Der DFB forderte die Klubs zudem schriftlich dazu auf, Druck auf die Politik auszuüben. "Die Vereine, an deren Standorten per Verfügungslage noch kein Profispielbetrieb erlaubt ist, sind nun noch einmal dazu aufgefordert, in aktive Klärung mit den zuständigen Behörden zu treten", teilte der Verband mit.

In Sachsen-Anhalt ist Profi-Sport noch nicht möglich, deshalb denkt der Hallesche FC notfalls über einen Umzug nach Nordrhein-Westfalen nach. Auch Schlusslicht Carl Zeiss Jena darf im Ernst-Abbe-Sportfeld bis zum 5. Juni nicht spielen, soll aber am 31. Mai sein Heimspiel gegen Chemnitz austragen. Auch die Jenaer haben am Donnerstag rechtliche Schritte gegen den Neustart angekündigt. Die Ansage des DFB: Man helfe zwar gerne, aber letztlich liege die Suche nach einem Ausweichort in der Verantwortung der Vereine.

Einigkeit unter den Frauen-Teams

Im Schatten der jüngsten Debatten um Quarantäne-Verstöße oder des Zoffs in der 3. Liga hat sich die Frauen-Bundesliga auf ihren Neustart nach der Corona-Zwangspause vorbereitet. Nach dem Go durch den Deutschen Fußball-Bund am Mittwochabend werden die zwölf Bundesligisten nun ihre Quarantäne-Isolation beginnen und sich für die Wiederaufnahme des Spielbetriebs ohne Zuschauer am 29. Mai wappnen. Mit der Partie des deutschen Meisters VfL Wolfsburg gegen den 1. FC Köln (29. Mai) setzt die oberste deutsche Frauen-Liga ihre Saison fort. Die erfolgreiche Titelverteidigung dürfte den Wolfsburgerinnen bei sechs noch ausstehenden Spielen bis zum 28. Juni und acht Punkten Vorsprung nicht mehr zu nehmen sein. Auch der DFB-Pokal soll bis zum 4. Juli zu Ende gebracht werden. "Wir freuen uns sehr, dass wir nun endlich Planungssicherheit haben", sagte Ralf Kellermann, Sportlicher Leiter der VfL-Frauen, nach der Videokonferenz der Vereinsmanager. Siegfried Dietrich, der Vorsitzende des DFB-Ausschusses für die Frauen-Bundesligen und Manager des 1. FFC Frankfurt, nannte den Neustart sogar einen "historischen Moment".
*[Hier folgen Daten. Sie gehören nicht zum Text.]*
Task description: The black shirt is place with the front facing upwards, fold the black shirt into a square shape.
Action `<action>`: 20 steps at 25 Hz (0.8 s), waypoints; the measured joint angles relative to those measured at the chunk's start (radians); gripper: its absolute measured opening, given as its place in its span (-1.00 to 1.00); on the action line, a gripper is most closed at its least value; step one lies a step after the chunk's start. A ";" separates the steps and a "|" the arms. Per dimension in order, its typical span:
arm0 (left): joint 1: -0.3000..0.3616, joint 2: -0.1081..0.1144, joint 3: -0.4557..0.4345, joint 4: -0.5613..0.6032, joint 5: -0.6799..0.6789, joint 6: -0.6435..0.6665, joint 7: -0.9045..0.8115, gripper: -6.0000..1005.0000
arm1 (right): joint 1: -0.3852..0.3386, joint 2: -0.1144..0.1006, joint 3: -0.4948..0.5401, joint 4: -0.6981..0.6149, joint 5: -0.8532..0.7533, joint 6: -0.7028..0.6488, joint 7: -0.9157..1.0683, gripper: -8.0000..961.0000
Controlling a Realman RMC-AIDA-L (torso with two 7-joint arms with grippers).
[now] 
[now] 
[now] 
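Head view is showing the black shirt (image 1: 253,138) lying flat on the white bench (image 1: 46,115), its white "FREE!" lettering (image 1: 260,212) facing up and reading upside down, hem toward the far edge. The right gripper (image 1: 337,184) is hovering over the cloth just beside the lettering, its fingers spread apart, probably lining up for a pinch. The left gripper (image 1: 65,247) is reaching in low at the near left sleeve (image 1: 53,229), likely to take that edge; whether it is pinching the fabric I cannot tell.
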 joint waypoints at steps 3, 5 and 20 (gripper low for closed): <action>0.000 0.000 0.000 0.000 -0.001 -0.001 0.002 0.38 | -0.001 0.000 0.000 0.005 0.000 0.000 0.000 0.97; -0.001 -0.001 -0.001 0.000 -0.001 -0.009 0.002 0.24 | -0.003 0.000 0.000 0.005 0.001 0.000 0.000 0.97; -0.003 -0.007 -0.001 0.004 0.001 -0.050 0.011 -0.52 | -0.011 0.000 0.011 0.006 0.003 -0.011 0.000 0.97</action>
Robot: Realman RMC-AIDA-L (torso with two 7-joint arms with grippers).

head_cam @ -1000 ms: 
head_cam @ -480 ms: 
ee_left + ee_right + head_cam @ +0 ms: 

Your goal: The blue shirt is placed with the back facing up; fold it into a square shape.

Ein Fragezeichen gibt es aber doch: Was passiert mit Schlusslicht FF USV Jena? Die Thüringerinnen dürfen bis 5. Juni wegen der Corona-Verordnungen im Freistaat keinen professionellen Mannschaftssport betreiben. "Die Vorbereitung auf den Einstieg in den Wettbewerb ist so eindeutig nicht möglich", sagte Vereinsvorsitzender Torsten Rödiger, will sich aber grundsätzlich nicht gegen eine Saison-Fortsetzung wehren.